We discussed the importance of making marriage work and the success that comes with it. We also discussed how my own dreams, happiness and goals are important in a marriage and should be considered. We looked at our misunderstandings, and how we could work through them rather than call it quits. I also had to put effort into my marriage, as well as into pursuing my own dreams. We worked together to find a way forward despite the challenges we face. This composes the wake-up call that made me realize why our marriage is worth saving. We have taken on these problems hand in hand, both putting in effort to make this relationship work.

 

When marriage gets tough, couples should try marriage counseling to start with. This counseling type helps partners work on their relationship in a safe and objective environment. If the couple is not sure if they want to stay together or not, they may want to try discernment counseling. A counselor, pastor or divorce coach can help them decide what is best for both partners. It is important to find a trusted counselor who can help end their relationship if that is the better option for both partners.

 

Marriage therapy is a key factor when marriage gets tough.

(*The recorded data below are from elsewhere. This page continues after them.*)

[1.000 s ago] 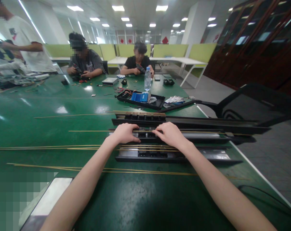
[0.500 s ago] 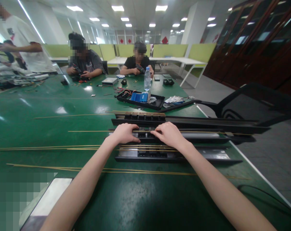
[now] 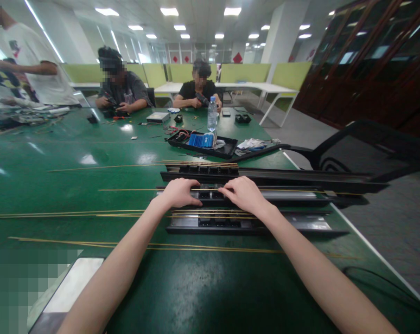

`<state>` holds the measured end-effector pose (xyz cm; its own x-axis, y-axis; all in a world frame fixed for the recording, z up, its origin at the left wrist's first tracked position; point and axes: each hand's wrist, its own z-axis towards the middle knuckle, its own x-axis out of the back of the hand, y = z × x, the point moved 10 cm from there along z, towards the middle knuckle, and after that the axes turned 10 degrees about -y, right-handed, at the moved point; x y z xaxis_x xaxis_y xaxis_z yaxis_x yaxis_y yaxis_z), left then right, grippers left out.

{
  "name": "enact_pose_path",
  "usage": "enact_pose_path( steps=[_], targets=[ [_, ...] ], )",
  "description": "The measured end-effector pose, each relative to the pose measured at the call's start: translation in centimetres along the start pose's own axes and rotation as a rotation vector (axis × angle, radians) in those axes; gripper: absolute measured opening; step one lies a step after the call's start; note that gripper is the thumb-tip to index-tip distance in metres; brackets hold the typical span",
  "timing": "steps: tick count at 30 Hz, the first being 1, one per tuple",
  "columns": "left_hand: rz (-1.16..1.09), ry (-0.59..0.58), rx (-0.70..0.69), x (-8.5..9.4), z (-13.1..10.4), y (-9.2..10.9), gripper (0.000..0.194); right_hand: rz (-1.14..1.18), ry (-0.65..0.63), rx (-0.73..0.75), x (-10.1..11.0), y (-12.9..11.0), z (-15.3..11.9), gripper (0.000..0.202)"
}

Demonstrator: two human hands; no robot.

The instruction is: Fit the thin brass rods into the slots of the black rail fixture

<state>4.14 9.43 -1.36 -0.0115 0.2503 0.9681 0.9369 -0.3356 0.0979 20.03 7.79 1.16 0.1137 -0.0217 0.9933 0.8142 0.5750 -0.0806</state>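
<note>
My left hand spans the middle black metal channel, fingers at its far edge and thumb at its near edge. Small black blocks sit inside this channel, between my hands. A thin brass-coloured rod runs lengthwise over the blocks and sticks out to the left. My right hand is closed in a pinch on the rod beside the blocks; its fingertips are partly hidden. Nearer me lies another black channel with blocks and rods, and beyond my hands is a longer channel.
Loose brass rods lie across the green table. Farther back are a black tray, a water bottle and gloves. A chair stands at right, a phone-like device lower left. Several people work beyond.
Both of my hands keep nearly the same place and grip on the middle channel and rod. At far left, the standing person's arm has shifted slightly.
</note>
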Motion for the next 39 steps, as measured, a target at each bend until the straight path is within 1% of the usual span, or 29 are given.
enact_pose_path(
  steps=[11, 28, 39],
  targets=[
    [0.002, 0.021, -0.033, 0.0, 0.0, 0.1, 0.079, 0.012, -0.004, -0.020, 0.3, 0.4, -0.1, 0.043],
    [0.004, 0.022, -0.029, 0.0, 0.0, 0.1, 0.078, 0.000, -0.023, -0.071, 0.5, 1.5, -0.3, 0.045],
    [-0.009, 0.021, -0.034, -0.2, 0.1, 0.0, 0.078, 0.043, -0.069, -0.082, 0.7, 2.5, -0.5, 0.044]
  ],
)
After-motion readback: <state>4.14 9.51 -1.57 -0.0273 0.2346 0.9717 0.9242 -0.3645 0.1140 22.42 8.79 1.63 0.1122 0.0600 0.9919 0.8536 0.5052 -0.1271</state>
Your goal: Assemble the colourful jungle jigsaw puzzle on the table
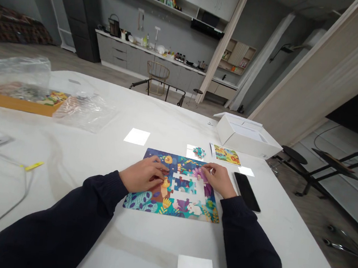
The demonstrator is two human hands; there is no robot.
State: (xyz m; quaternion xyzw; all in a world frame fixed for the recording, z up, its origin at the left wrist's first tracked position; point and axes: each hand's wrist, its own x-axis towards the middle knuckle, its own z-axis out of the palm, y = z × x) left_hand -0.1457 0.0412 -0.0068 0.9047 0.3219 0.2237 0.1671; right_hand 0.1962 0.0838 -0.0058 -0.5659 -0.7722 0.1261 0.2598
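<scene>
A colourful jigsaw puzzle (150, 203) with animals and plants lies on the white table in front of me. Its outer part is joined, and a white gap surrounds a joined cluster of pieces (182, 184) in the middle. My left hand (142, 175) rests on the puzzle's left side, its fingers bent and apart with nothing visible between them. At the upper right, the fingertips of my right hand (220, 179) close at the edge of a purple puzzle piece (198, 173). Just beyond the puzzle's far edge is a small pile of loose pieces (199, 152).
A black phone (247, 191) lies right of my right hand. Behind it are a picture card (227, 155) and an open white box (246, 134). At left stand a yellow box tray (22, 104) with plastic wrapping (87, 111), and a white cable (26, 186).
</scene>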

Treating your spouse with respect and understanding are essential to restoring the marriage. It is important that you get your spouse's approval before speaking to a therapist to assure them that you want to make things work. You also need to be aware of your spouse’s sexual needs and fulfill them. Absorbing wisdom from the therapist will help you show support, respect, and comfort in security for your partner. This can help in resolving the problems within the relationship, as well as showing them how much you care and are willing to help.